If the level of Adjusted EBITDA achieved by the Company on any Adjusted EBITDA Determination Date is between any two Adjusted EBITDA Performance Goals set forth in the above tables, the Adjusted EBITDA Earned Amount for such Adjusted EBITDA Determination Date shall be determined using linear interpolation.
(b) Adjusted EBITDA shall be determined by the People, Culture, and Compensation Committee of the Board (the “Committee”) based on achievement of Adjusted EBITDA during any consecutive four (4) fiscal quarters during the Performance Period (each, an “Adjusted EBITDA Determination Date”). For clarity, an Adjusted EBITDA Determination Date shall occur at the end of each fiscal quarter during the Performance Period.
(c) Upon any Adjusted EBITDA Determination Date, the Committee shall determine whether an Adjusted EBITDA Performance Goal has been achieved in respect of the preceding consecutive four (4) fiscal quarters, in which case a number of PSUs equal to the Adjusted EBITDA Earned Amount corresponding to such Adjusted EBITDA Performance Goal, net of any PSUs already earned under the award prior to that Adjusted EBITDA Determination Date, shall be designated as Incremental Earned PSUs, in accordance with Section 2(a) above; provided, that any PSUs that have not yet been earned as of such Adjusted EBITDA Determination Date shall remain outstanding and eligible to be earned on any subsequent Adjusted EBITDA Determination Date during the Performance Period. On the Performance Period End Date, the Cumulative Earned PSUs shall be calculated as the sum of all Incremental Earned PSUs earned during the Performance Period.
3. Definitions.
(a) “Adjusted EBITDA,” for any period, shall mean earnings before interest, taxes, depreciation, amortization, other non-cash items and adjustments as defined in the Company’s 2024 Credit Agreement, as amended, and as disclosed in the consolidated financial statements of the Company which are examined by the independent accountants for the Company.

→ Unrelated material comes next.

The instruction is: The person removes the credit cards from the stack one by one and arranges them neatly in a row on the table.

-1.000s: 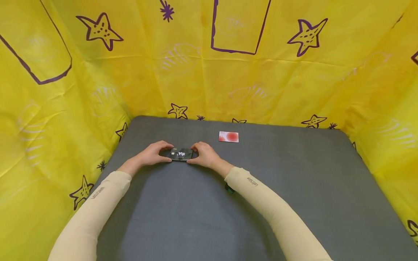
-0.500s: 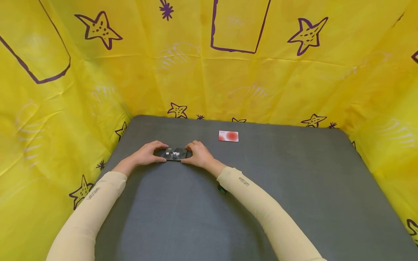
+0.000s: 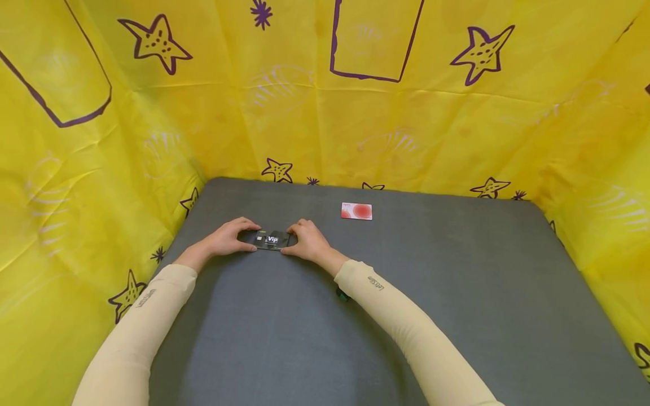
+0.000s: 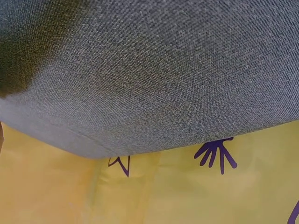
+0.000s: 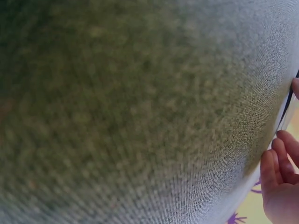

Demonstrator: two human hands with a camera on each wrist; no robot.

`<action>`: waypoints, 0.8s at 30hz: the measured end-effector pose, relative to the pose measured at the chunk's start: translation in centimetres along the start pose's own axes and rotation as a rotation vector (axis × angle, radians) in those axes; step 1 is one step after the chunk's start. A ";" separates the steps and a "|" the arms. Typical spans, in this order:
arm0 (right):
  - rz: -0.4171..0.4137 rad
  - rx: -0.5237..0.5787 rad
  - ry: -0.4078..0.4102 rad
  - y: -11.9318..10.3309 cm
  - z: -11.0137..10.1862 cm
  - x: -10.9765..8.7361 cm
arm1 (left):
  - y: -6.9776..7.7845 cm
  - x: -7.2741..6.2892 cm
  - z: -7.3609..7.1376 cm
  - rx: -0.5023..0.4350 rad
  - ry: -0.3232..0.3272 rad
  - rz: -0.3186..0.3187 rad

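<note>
On the left part of the dark gray table [image 3: 431,282], toward the far side, the left hand [image 3: 226,237] pinches the left end of a black card [image 3: 271,239], thumb near and fingers far. The card sits between the hands with its "Vip" side up; I cannot tell if it touches the table. At its right end, the right hand [image 3: 311,241] pinches it the same way. Farther right and a bit farther back, a red and white card [image 3: 357,211] lies by itself. The step now looks like holding the black card by both ends. Moving it next should take both hands going together, gently, so it does not slip.
</note>
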State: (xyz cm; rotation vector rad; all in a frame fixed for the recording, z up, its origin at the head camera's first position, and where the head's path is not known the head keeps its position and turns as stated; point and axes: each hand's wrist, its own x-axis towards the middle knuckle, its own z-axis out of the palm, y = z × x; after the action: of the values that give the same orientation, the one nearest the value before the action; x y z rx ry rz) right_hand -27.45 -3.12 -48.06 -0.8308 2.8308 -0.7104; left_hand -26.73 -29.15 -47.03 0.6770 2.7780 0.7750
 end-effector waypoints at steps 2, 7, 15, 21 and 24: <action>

(b) “Cumulative Earned PSUs” shall mean all PSUs that become Earned PSUs during the Performance Period.
(c) “Incremental Earned PSUs” shall mean any PSUs that become Earned PSUs during any consecutive four (4) fiscal quarters during the Performance Period.

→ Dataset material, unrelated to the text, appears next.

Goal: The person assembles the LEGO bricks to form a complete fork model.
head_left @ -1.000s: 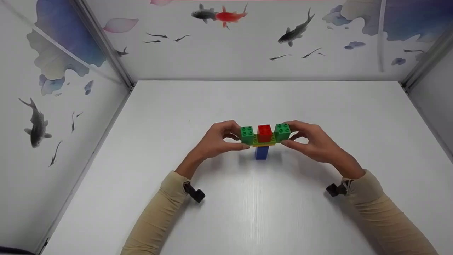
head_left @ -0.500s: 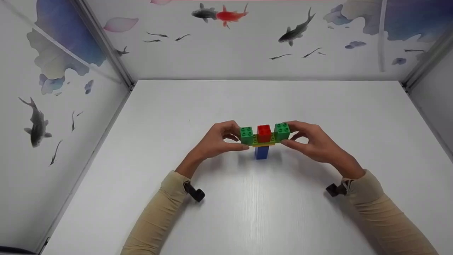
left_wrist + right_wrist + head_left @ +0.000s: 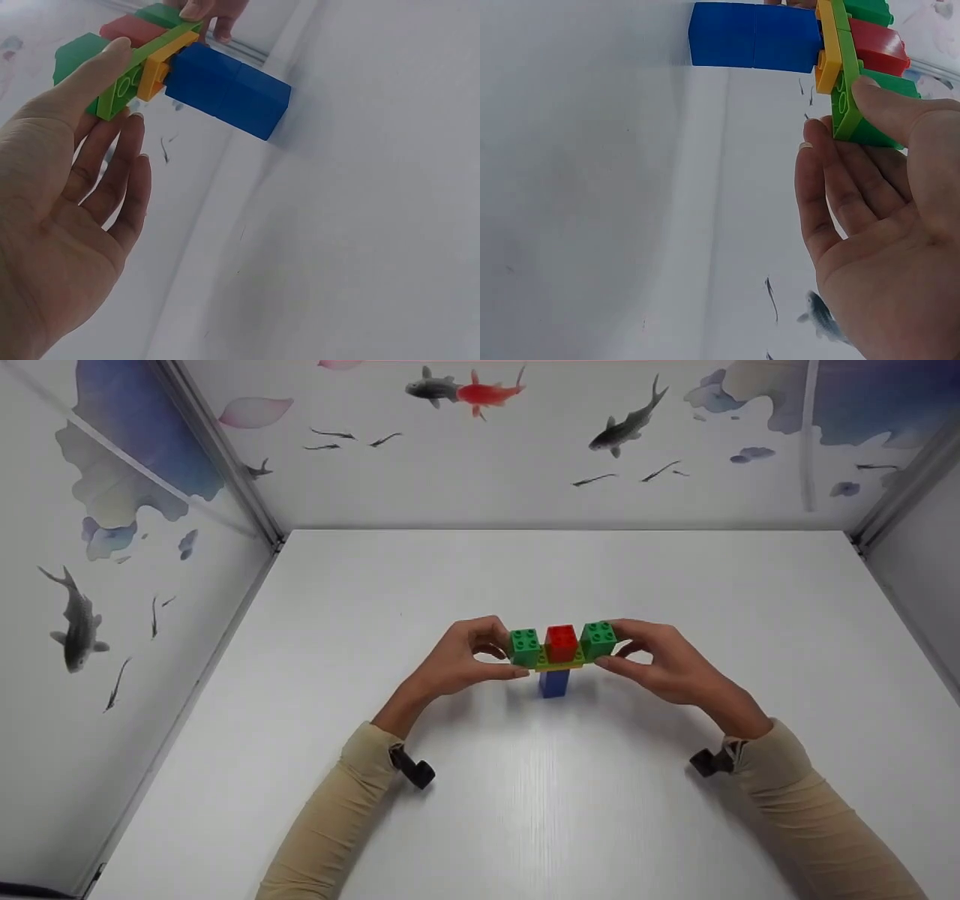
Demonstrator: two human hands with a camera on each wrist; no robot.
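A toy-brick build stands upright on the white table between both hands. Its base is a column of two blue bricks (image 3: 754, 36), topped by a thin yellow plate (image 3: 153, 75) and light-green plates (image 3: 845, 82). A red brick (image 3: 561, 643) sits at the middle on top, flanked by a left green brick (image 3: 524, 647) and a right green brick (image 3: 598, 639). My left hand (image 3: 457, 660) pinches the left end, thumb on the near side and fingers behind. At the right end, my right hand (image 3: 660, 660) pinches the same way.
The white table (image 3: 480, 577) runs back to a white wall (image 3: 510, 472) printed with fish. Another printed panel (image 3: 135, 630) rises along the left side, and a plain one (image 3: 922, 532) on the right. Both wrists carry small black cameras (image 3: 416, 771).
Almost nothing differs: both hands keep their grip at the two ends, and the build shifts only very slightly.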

4. Adjustments. The Committee may, at any time, approve adjustments after consulting the Participant to the calculation of Adjusted EBITDA, or the component parts thereof, to take into account such unanticipated circumstances or significant, non-recurring or unplanned events as the Committee may determine after consulting the Participant, and such adjustments may increase or decrease Adjusted EBITDA or the component parts thereof, provided that any such adjustment shall not adversely impact the Participant without
Participant’s consent. Circumstances that may be the basis for such adjustments include, but shall not be limited to, any change in applicable accounting rules or principles; any gain or loss on the disposition of a business; impairment of assets; a merger or similar business combination transaction or material changes in the size of the Company due to acquisitions or dispositions of assets; dilution caused by acquiring a business; tax changes and tax impacts of other changes; changes in applicable laws and regulations; changes in rate case timing; changes in the Company’s structure; and any other circumstances outside of management’s control or the ordinary course of business.